**INPUT RECORDS:**

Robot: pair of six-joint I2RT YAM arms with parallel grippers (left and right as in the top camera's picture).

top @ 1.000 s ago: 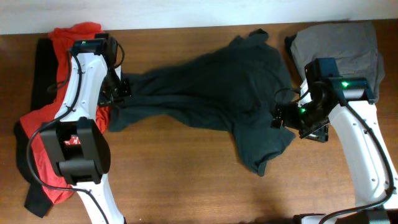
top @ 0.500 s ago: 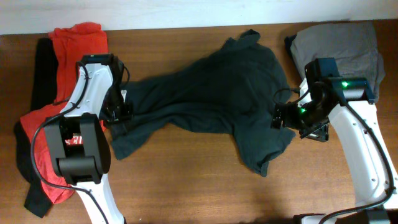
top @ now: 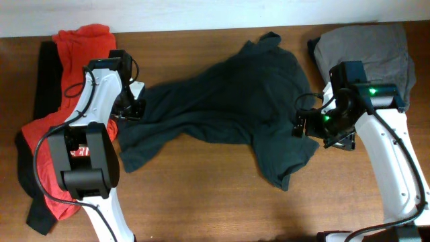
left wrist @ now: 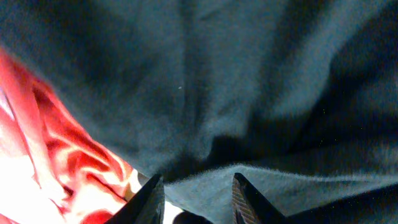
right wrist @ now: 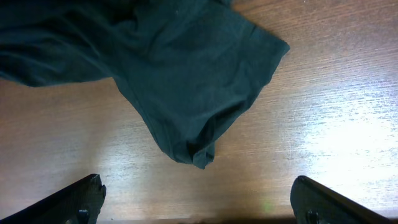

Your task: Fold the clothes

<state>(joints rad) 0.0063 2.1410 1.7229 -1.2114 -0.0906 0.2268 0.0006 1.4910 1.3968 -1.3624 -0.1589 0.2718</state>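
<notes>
The wooden table [top: 201, 208] carries everything. Across its middle lies the dark-green T-shirt [top: 235, 101], rumpled and twisted, stretched from the left arm to the right one, with one lobe sagging toward the near edge. The red T-shirt [top: 84, 40] is heaped at the far left, partly under the left arm, and the grey garment [top: 366, 47] sits at the far right corner, apart from the work.

The step in hand looks like spreading the green shirt flat before any fold. The left gripper [top: 132, 107] is low on the shirt's left end, its fingers [left wrist: 151, 196] parted with slack cloth lying between them, not pinched. The right gripper [top: 302, 126] hovers at the shirt's right edge, fingers [right wrist: 84, 196] spread wide and empty over bare wood.

Next, each gripper probably needs a clean hold on an edge or corner, then an outward pull to take out the twist.

Hard to read: which end is collar and which hem, where the sleeves are, and any print. A black garment [top: 46, 81] at the left is mostly hidden under the red one.
</notes>
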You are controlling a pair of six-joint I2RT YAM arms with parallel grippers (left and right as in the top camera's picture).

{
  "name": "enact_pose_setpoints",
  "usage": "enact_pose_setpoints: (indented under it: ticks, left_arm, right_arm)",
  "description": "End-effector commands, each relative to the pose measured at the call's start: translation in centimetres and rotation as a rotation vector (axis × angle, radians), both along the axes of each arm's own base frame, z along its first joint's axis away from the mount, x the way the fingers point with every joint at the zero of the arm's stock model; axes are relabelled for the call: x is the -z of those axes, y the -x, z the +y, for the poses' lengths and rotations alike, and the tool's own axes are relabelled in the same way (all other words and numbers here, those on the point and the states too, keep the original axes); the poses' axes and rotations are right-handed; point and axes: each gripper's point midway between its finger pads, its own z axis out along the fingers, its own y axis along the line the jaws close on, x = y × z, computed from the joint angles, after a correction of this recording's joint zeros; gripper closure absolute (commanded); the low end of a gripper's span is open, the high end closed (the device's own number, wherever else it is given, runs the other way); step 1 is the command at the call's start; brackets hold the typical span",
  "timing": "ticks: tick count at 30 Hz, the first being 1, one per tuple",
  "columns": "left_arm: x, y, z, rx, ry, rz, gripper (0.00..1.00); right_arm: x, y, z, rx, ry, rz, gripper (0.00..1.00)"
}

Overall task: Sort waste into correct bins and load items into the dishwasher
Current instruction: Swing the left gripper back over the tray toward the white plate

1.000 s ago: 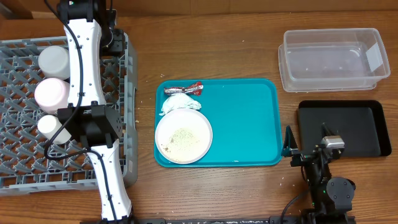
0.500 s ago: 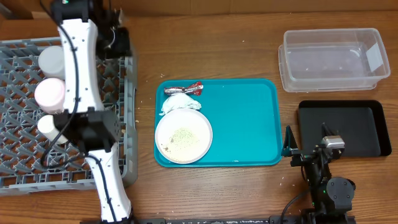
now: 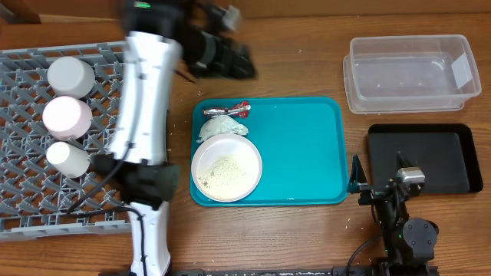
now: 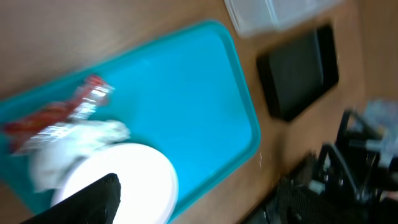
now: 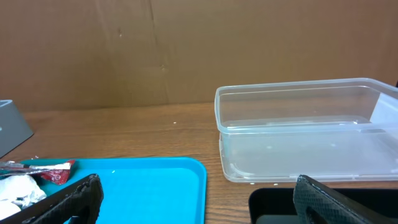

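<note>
The red-and-silver wrapper (image 3: 227, 110) and crumpled white napkin (image 3: 217, 126) lie at the far left of the teal tray (image 3: 307, 153). The large white plate (image 3: 226, 167), with rice-like crumbs (image 3: 224, 165) on it, sits next to them. All three also show in the left wrist view: wrapper (image 4: 56, 115), napkin (image 4: 74, 146), plate (image 4: 121, 180). My left gripper (image 3: 230, 54) is blurred, open and empty, above the table behind the teal tray. My right gripper (image 3: 357, 178) is open and empty, low beside the tray's right edge. The clear tub (image 3: 413, 73) and black tray (image 3: 422, 157) stand at right.
The grey dish rack (image 3: 46, 207) at left holds three upturned pieces: a greyish-white one (image 3: 70, 77), a pinkish-white one (image 3: 64, 116) and a small white one (image 3: 67, 158). My left arm (image 3: 146, 115) spans the rack's right edge. The right wrist view shows the tub (image 5: 305, 130) and teal tray (image 5: 124, 186).
My left arm has swung right, from over the rack's far right corner to above the table behind the teal tray. The right arm has not moved.
</note>
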Motion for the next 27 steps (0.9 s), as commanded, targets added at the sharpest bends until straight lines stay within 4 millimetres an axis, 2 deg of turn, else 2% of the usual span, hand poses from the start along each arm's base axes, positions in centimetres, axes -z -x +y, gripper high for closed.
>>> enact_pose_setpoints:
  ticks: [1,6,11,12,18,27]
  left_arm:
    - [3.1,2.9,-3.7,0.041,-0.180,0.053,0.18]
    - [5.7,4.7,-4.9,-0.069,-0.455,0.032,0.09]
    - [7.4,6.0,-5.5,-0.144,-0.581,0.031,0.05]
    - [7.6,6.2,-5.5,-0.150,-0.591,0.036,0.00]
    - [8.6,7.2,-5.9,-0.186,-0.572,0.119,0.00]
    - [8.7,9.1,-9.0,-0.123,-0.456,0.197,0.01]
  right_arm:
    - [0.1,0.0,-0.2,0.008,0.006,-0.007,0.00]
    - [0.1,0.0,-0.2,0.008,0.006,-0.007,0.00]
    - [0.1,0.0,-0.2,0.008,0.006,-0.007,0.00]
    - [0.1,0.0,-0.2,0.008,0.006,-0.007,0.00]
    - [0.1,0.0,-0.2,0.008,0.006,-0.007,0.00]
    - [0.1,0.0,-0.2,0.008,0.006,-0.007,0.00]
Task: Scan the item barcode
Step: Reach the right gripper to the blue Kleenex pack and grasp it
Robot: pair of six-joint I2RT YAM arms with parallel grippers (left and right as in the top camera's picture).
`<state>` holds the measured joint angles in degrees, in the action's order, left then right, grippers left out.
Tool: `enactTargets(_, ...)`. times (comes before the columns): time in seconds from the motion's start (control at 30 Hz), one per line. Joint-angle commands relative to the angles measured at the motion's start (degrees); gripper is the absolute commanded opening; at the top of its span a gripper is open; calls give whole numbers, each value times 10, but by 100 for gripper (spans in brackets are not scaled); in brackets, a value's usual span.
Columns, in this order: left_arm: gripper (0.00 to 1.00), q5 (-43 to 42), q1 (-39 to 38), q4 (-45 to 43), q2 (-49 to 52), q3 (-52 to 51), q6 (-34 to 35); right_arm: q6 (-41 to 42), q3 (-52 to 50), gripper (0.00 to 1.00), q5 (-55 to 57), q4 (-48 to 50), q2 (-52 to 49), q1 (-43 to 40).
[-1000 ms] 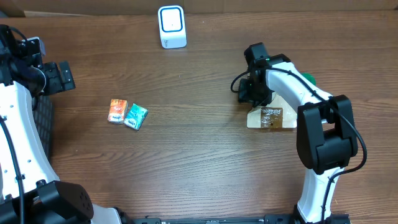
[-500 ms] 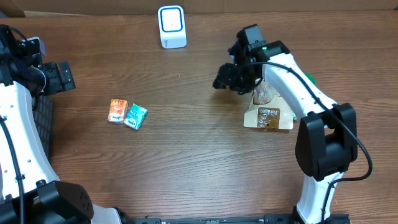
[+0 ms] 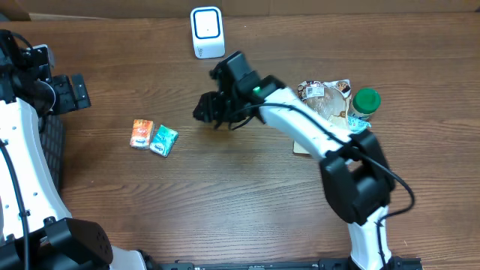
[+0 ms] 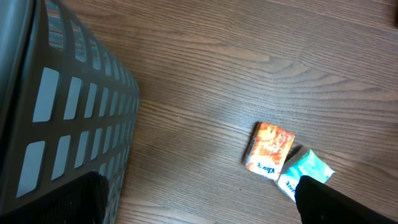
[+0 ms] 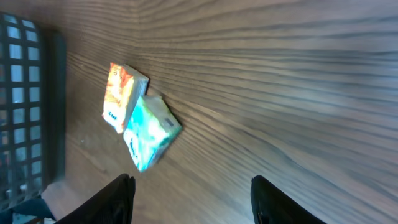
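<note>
Two small tissue packs lie side by side on the wooden table, an orange one (image 3: 141,133) (image 4: 268,149) (image 5: 122,94) and a teal one (image 3: 163,139) (image 4: 305,175) (image 5: 152,132). The white barcode scanner (image 3: 207,31) stands at the table's far edge. My right gripper (image 3: 208,109) (image 5: 196,202) hovers open and empty right of the packs, and they lie ahead of its fingertips in the right wrist view. At the far left my left gripper (image 3: 73,91) (image 4: 199,205) is wide open and holds nothing.
A black mesh basket (image 4: 56,112) (image 3: 49,142) (image 5: 25,93) sits at the left edge beside the left arm. At the right lie a clear snack bag (image 3: 324,94), a green-capped bottle (image 3: 366,100) and a brown card (image 3: 300,144).
My right arm has swung left from the pile at the right to the table's middle, leaving the items there, and its jaws have opened wider. The left arm has not moved.
</note>
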<state>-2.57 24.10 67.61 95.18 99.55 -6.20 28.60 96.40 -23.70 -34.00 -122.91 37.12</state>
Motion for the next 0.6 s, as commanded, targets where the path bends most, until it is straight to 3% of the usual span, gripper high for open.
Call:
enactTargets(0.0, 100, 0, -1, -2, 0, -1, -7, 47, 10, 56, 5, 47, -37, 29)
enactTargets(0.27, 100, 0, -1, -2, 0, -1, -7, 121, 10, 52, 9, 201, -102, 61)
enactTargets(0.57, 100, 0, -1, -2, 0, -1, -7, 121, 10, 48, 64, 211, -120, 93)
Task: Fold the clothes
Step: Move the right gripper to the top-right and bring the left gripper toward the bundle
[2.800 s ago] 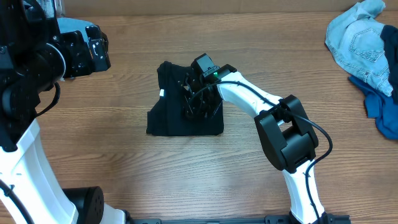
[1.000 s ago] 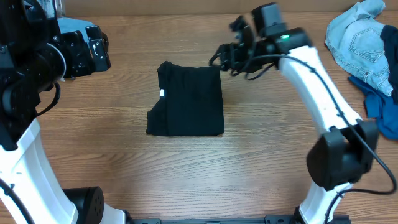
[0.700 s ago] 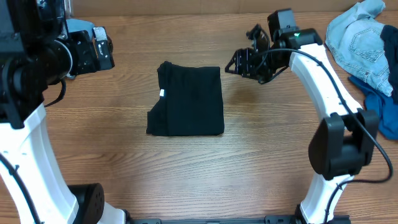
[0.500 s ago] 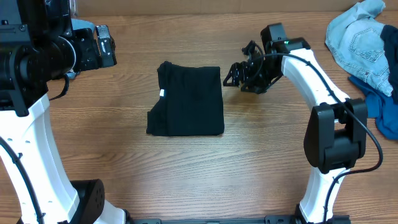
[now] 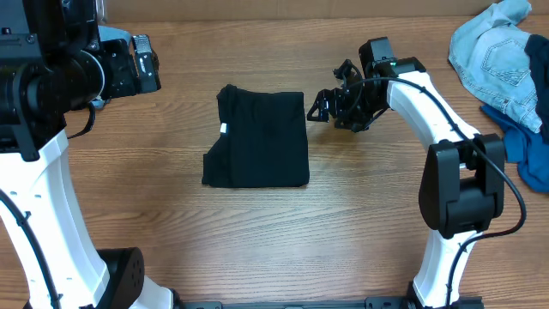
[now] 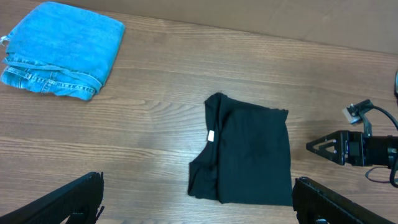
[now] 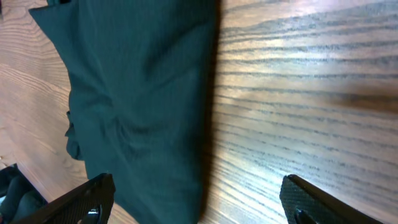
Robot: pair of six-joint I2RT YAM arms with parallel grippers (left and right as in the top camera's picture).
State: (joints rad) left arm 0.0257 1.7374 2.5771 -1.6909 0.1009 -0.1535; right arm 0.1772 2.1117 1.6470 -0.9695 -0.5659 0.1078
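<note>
The black T-shirt [image 5: 262,137] lies folded into a rectangle on the wooden table [image 5: 257,232], with its white tag [image 5: 224,129] on the left edge. It also shows in the left wrist view, T-shirt [image 6: 249,152], and in the right wrist view, T-shirt [image 7: 137,93]. My right gripper [image 5: 328,96] hangs open just right of the shirt's far right corner, holding nothing. In its own view the right gripper [image 7: 199,208] straddles the shirt's edge. My left gripper [image 5: 137,64] is raised at the far left, open and empty. From its own camera the left gripper [image 6: 199,211] looks down from high above.
A crumpled light-blue denim pile [image 5: 497,51] and a royal-blue garment [image 5: 523,146] lie at the table's right edge. A folded light-blue denim piece [image 6: 59,50] rests at the far left. The right arm [image 5: 446,129] spans the right side.
My right gripper left the shirt, swung out right of it, then came back beside its far right corner and opened wider. The left arm shifted slightly. The shirt stayed put.
</note>
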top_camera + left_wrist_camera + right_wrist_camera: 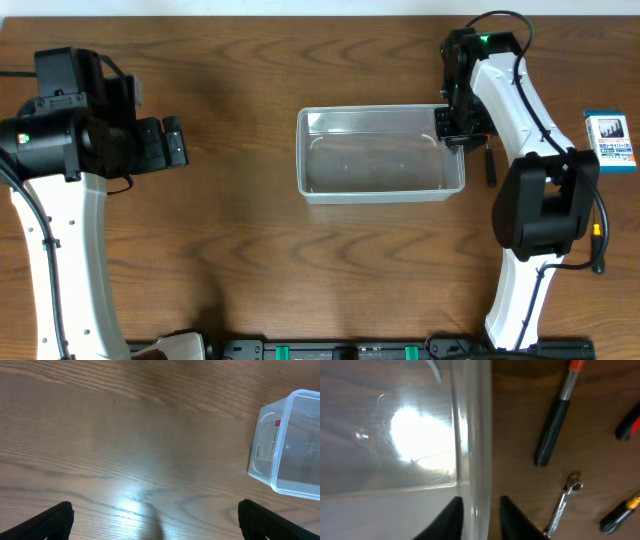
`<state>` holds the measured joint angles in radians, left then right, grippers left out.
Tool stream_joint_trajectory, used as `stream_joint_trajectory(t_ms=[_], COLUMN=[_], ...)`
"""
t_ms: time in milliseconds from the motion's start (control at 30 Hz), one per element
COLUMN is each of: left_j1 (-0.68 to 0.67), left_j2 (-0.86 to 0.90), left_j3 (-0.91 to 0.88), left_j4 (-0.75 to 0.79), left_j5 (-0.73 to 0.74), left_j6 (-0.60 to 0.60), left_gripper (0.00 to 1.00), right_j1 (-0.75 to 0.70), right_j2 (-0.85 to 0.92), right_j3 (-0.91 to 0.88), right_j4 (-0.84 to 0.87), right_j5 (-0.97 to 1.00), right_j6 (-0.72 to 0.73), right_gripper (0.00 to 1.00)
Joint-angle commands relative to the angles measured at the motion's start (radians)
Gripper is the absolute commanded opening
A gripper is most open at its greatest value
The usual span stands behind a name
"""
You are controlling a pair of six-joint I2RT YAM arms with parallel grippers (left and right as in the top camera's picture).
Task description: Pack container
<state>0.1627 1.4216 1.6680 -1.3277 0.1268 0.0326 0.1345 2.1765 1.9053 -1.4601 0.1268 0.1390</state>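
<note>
The left arm (60, 230) and right arm (510, 90) have smooth white shells on their long links, joined by bulky matte black joint housings. Thin black cables (497, 14) loop along them. A green light (487, 40) glows on the right arm's upper joint, and a yellow tab (597, 228) marks its elbow housing. The left hand (157, 525) and right hand (481, 520) have plain black fingers (52, 522) with wedge-shaped tips.
</note>
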Motion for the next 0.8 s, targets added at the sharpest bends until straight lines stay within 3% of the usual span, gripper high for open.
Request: stream_joint_trajectory(t_ms=[0, 67, 433, 500, 533, 567, 600, 767], left_j1=[0.005, 0.005, 0.005, 0.005, 0.005, 0.005, 0.005, 0.005], left_j2=[0.003, 0.003, 0.003, 0.003, 0.003, 0.003, 0.003, 0.003], left_j3=[0.018, 0.018, 0.018, 0.018, 0.018, 0.018, 0.018, 0.018], left_j4=[-0.003, -0.003, -0.003, -0.003, -0.003, -0.003, -0.003, -0.003], left_j5=[-0.008, -0.008, -0.008, -0.008, -0.008, -0.008, -0.008, -0.008], left_j6=[-0.003, -0.003, -0.003, -0.003, -0.003, -0.003, -0.003, -0.003], left_gripper=[0.98, 0.98, 0.98, 0.98, 0.98, 0.98, 0.98, 0.98], right_j1=[-0.011, -0.011, -0.011, -0.011, -0.012, -0.016, -0.02, -0.062], right_j2=[-0.013, -0.013, -0.013, -0.013, -0.013, -0.013, -0.013, -0.015], right_j3=[-0.009, -0.009, 0.039, 0.074, 0.091, 0.116, 0.135, 0.232], right_j4=[0.002, 0.002, -0.042, -0.069, -0.08, -0.095, -0.104, -0.134], right_j5=[0.015, 0.015, -0.055, -0.053, -0.051, -0.046, -0.046, -0.049], right_j6=[-0.012, -0.005, 0.019, 0.024, 0.023, 0.016, 0.01, -0.038], right_gripper=[0.36, 0.42, 0.44, 0.52, 0.66, 0.95, 0.99, 0.99])
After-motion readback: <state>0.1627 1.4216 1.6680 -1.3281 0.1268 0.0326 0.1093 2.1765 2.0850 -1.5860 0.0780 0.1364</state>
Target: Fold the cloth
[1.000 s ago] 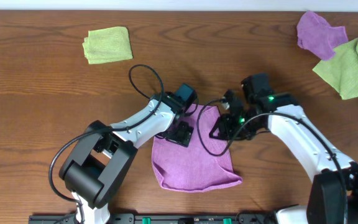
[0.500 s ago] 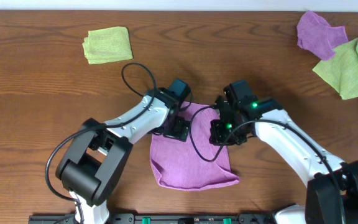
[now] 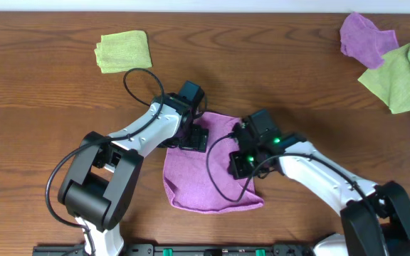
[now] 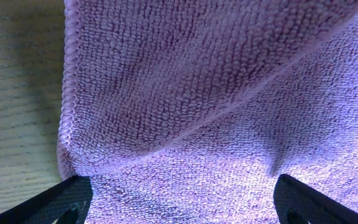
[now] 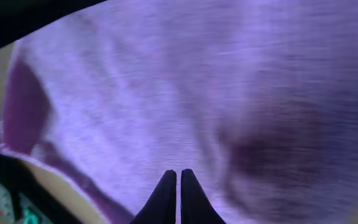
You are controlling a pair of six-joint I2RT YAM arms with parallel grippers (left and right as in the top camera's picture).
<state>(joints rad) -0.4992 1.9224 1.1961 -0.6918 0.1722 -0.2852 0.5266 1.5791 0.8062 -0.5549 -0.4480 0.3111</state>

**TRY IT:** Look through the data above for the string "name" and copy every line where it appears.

**ANSWER SPACE:**
  "name": "enact_pose_setpoints",
The usual span stands behind a name

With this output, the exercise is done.